Chapter_16_Lecture_acid_base_equillibria1

Chapter 16: Acid-Base Equilibria

Introduction

• Chemistry as the Central Science

  • Fundamental understanding of acids and bases.

Definitions of Acids and Bases

Arrhenius Definition

• Acid: Substance that increases the concentration of hydrogen ions (H+) in water.

• Base: Substance that increases the concentration of hydroxide ions (OH-) in water.

Brønsted–Lowry Definition

• Acid: Proton donor.

• Base: Proton acceptor.

Properties of Acids and Bases

Characteristics of Brønsted–Lowry Acids and Bases

• Brønsted–Lowry Acid: Must possess a removable (acidic) proton.

• Brønsted–Lowry Base: Must have a pair of non-bonding electrons.

Amphiprotic Compounds

• Amphiprotic: Substances that can act as both acids and bases. Examples include HCO3-, HSO4-, and H2O.

Acid Dissolution in Water

• When an acid dissolves in water,

  • Water acts as a Brønsted–Lowry base and abstracts a proton from the acid.

  • Results in the formation of the conjugate base and a hydronium ion (H3O+).

Conjugate Acid-Base Pairs

• Definition: An acid and base pair that differs only by the presence or absence of a proton.

  • Example: HA (acid) and A- (conjugate base).

Identifying Conjugate Acids and Bases

• Conjugate Bases of several acids:

  • HClO4 → ClO4-

  • H2S → HS-

  • PH4+ → PH3

  • HCO3- → CO3 2-

• Conjugate Acids of several bases:

  • CN- → HCN

  • SO4 2- → HSO4-

  • H2O → H3O+

  • HCO3- → H2CO3

Proton-Transfer Reactions

Example of Equations for HSO3- with Water:

• As Acid:

  • HSO3- + H2O → SO3 2- + H3O+

• As Base:

  • HSO3- + H2O → H2SO3 + OH-

Acid and Base Strength

• Strong Acids: Completely dissociate in water; conjugate bases are weak.

• Weak Acids: Partially dissociate; conjugate bases are weak bases.

• Substances with negligible acidity do not dissociate in water.

Equilibrium in Acid-Base Reactions

• Equilibrium favors the reaction that moves the proton to the stronger base.

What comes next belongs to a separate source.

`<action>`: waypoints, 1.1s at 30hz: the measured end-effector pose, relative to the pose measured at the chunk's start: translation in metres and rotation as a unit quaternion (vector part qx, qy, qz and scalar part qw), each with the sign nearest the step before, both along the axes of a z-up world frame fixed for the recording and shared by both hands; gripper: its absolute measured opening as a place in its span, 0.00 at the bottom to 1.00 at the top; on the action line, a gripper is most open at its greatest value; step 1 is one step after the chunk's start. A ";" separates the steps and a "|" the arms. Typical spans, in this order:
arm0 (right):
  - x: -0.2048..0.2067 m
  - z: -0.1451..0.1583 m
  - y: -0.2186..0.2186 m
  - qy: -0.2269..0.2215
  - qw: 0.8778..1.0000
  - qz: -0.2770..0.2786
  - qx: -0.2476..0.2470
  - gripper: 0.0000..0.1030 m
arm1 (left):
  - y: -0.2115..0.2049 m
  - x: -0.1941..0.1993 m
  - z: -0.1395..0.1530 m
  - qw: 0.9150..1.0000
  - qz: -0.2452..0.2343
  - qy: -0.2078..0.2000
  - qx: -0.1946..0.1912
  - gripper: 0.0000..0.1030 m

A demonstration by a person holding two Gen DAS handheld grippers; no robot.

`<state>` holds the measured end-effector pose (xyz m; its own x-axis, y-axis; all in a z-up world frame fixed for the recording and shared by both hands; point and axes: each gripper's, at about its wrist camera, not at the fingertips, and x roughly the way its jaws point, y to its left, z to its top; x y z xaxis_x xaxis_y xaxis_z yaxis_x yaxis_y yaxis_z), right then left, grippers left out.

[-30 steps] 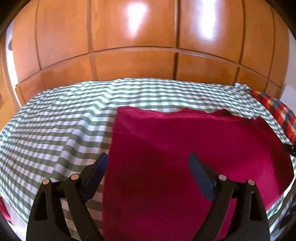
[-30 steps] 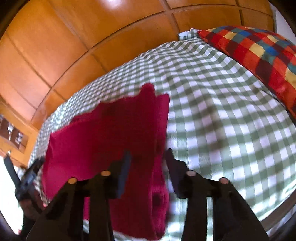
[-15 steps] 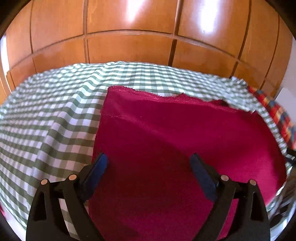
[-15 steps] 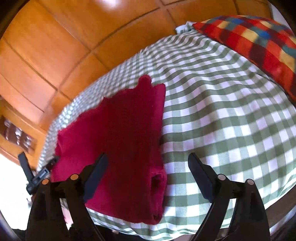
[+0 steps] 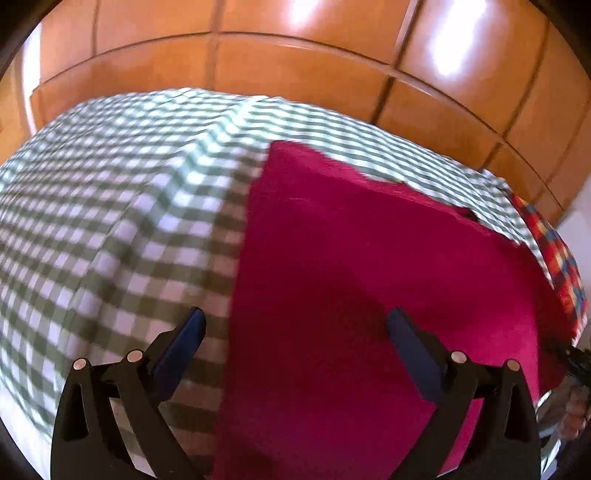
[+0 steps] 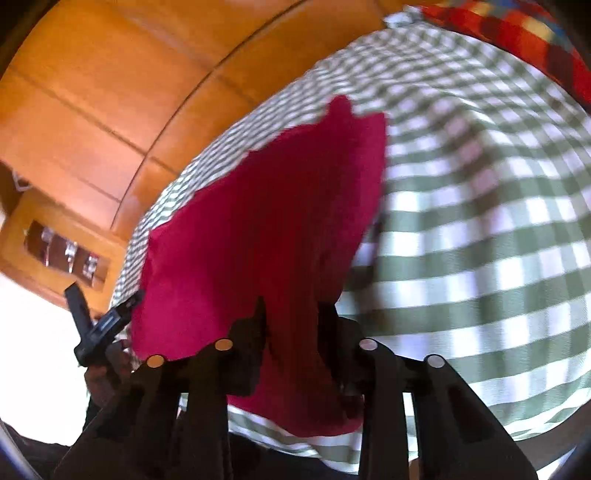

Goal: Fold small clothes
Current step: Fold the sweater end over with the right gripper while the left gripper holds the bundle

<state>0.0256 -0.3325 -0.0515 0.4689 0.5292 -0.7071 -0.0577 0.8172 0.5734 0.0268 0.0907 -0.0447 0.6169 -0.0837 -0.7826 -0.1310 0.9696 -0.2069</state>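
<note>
A dark red garment (image 5: 351, 258) lies spread on a green-and-white checked bedspread (image 5: 110, 203). My left gripper (image 5: 295, 314) hovers over the garment's left edge. Its jaws are opening wide, one finger over the checks and one over the red cloth, with nothing gripped. In the right wrist view my right gripper (image 6: 291, 306) is closing on the near right edge of the garment (image 6: 277, 203). A bunched fold sits between its pads and rises off the bed. The left gripper (image 6: 99, 314) shows at the garment's far side, held by a hand.
Orange wooden wardrobe doors (image 5: 295, 74) stand behind the bed. A red, yellow and blue checked pillow (image 6: 517, 29) lies at the bed's right end. A wooden shelf unit (image 6: 62, 251) with small glass items is at the left. The near bed edge runs below the grippers.
The right gripper opened wide, then shut on the garment's near right edge and lifted a fold. The left gripper moved closer, shifted to the garment's left edge and rolled.
</note>
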 end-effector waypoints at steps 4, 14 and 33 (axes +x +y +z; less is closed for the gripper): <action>0.003 0.034 0.023 -0.046 0.999 0.019 -0.006 0.22 | 0.014 -0.002 0.001 1.000 0.007 -0.001 -0.029 0.69; 0.017 0.096 0.132 -0.140 0.980 0.141 -0.018 0.20 | 0.024 -0.006 0.000 0.998 -0.014 -0.003 -0.068 0.46; 0.004 0.033 0.299 -0.108 0.929 0.353 -0.037 0.79 | 0.111 -0.019 0.005 0.947 0.027 -0.043 -0.317 0.61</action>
<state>0.0292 -0.0336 -0.0189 0.1585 0.7120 -0.6840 -0.7007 0.5692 0.4301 0.0082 0.2013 -0.0402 0.6925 -0.4869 -0.5322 -0.1325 0.6394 -0.7574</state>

  • Example: HCl + H2O → H3O+ + Cl- (Equilibrium lies to the right)

  • Example: CH3CO2H + H2O ⇌ H3O+ + CH3CO2- (Equilibrium favors left)

Autoionization of Water

• Water is amphoteric and can act both as an acid and a base, resulting in autoionization:

  • 2H2O ⇌ H3O+ + OH-

Ion Product Constant

• Ion Product Constant for Water (Kw):

  • Kw = [H3O+][OH-]

  • At 25°C, Kw = 1.0 x 10^-14.

pH Scale

• Definition: pH = -log[H3O+].

• In pure water, pH = 7, hence:

  • Acidic solutions: pH < 7

  • Basic solutions: pH > 7.

Measuring pH

• Less accurate: Litmus paper or indicators.

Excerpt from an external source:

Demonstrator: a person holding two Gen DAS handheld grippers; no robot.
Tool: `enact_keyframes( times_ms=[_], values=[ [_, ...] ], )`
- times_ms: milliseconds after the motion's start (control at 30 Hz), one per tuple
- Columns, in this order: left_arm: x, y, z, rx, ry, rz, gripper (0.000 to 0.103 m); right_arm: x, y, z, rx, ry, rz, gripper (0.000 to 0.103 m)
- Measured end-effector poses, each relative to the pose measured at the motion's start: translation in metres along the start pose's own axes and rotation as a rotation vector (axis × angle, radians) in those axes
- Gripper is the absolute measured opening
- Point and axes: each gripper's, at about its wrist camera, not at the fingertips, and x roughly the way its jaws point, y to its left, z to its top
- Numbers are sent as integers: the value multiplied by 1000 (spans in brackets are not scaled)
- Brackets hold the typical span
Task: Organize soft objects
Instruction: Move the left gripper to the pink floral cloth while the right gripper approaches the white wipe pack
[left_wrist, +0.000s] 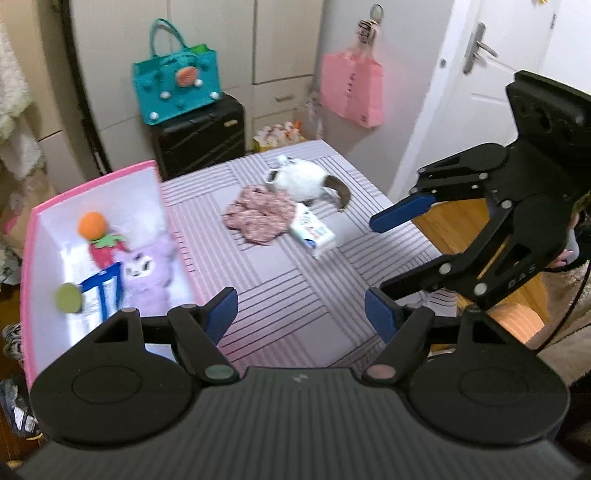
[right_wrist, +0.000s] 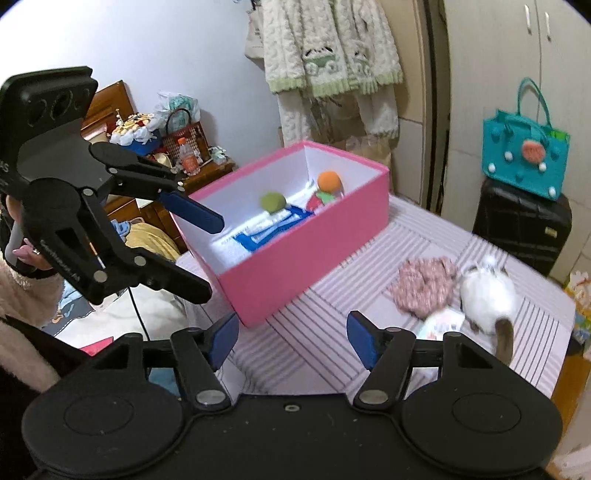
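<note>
Beyond left hand-held gripper (left_wrist: 300, 310): floral cloth (left_wrist: 258, 214), apart.

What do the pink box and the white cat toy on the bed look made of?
Pink box: likely rigid cardboard, matte pink outside, white inside, with flat walls and crisp edges. White cat toy: looks like plush fabric, with a fuzzy, rounded outline and a brown tail; blur hides finer texture.

Black left gripper (left_wrist: 301, 310), blue pads (left_wrist: 221, 312); silver screws; fuzzy cream sleeve (right_wrist: 22, 295)

Purple plush cat (left_wrist: 147, 275): hidden behind pink box wall (right_wrist: 306, 258) in right view. White tissue packet (right_wrist: 441, 325): blurred, partly behind gripper finger.
</note>
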Motion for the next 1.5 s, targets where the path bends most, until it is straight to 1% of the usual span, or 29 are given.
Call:
enact_keyframes(
  times_ms=[167,200,333,500,600,667,700,733,800,833,900,1067,1167,1233,1267,1333,1400,1500],
  values=[
    [27,-6,6,-21,-1,-74,75,6,-18,-23,37,23,-16,71],
    [32,-9,6,-16,-8,-76,75,8,-22,-27,45,25,-20,71],
    [51,-18,5,-12,-24,-37,75,14,-32,-39,56,22,-6,71],
    [73,-23,6,-36,-56,27,75,19,-39,-49,19,-12,-43,71],
    [88,-19,7,-80,-71,33,75,28,-50,-57,16,-48,-82,71],
    [97,-15,7,-115,-88,35,75,35,-58,-65,19,-104,-104,73],
    [102,-14,7,-129,-98,46,75,39,-62,-71,11,-147,-103,77],
    [106,-14,8,-139,-107,67,75,44,-66,-75,8,-177,-112,78],
    [116,-17,8,-116,-143,136,75,54,-71,-80,16,-205,-168,78],
    [121,-19,8,-105,-156,177,75,57,-73,-83,15,-225,-185,78],
    [132,-21,10,-100,-168,229,75,63,-78,-86,14,-243,-208,78],
    [157,-13,16,-151,-168,227,75,82,-87,-85,-21,-205,-280,77],
    [172,-6,20,-187,-151,231,75,93,-92,-85,-33,-184,-277,77],
    [184,2,22,-242,-119,211,75,99,-95,-84,-27,-171,-277,77],
    [190,6,23,-263,-114,219,75,101,-96,-84,-24,-171,-281,77],
    [197,10,24,-276,-124,245,75,106,-100,-81,-11,-167,-307,77],
    [201,12,26,-289,-141,267,75,111,-103,-79,-1,-144,-325,77],
    [207,15,29,-313,-156,257,77,116,-109,-77,31,-123,-291,77]
  ],
)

• More accurate: pH meter.

Strong Acids and Bases

• Strong Acids: Seven strong acids include HCl, HBr, HI, HNO3, H2SO4, HClO3, and HClO4.

• Strong Bases: Soluble hydroxides of alkali and alkaline earth metals.

Weak Acids and Bases

• Dissociation Constants (Ka, Kb):

  • Ka for acid dissociation, Kb for base dissociation.

  • Relationship: Ka * Kb = Kw.

Percent Ionization

• Defined as:

  • % Ionization = ([H+] ionized / [HA] initial) * 100.

Calculating pH from Ka

• Equilibrium calculations involve setting up concentration tables and using the equilibrium expression for dissociation.

Polyprotic Acids

• Can donate more than one proton. The first dissociation is often the most significant.

Hydrolysis of Ions

• Cations and anions react with water producing H+ or OH- ions, respectively.

  • Cations: Lower pH, making solutions acidic (e.g., NH4+).

  • Anions: Act as bases, depending on acid strength from which they are derived.

Factors Affecting Acid Strength

• Bond polarity and strength, stability of the conjugate base, and number of electronegative atoms influence acidity.

Lewis Acids and Bases

• Lewis Acids: Electron-pair acceptors.

• Lewis Bases: Electron-pair donors.

Summary

• Understanding acid-base equilibria is crucial in predicting behavior, strength, and reactions of acidic and basic substances in chemical reactions.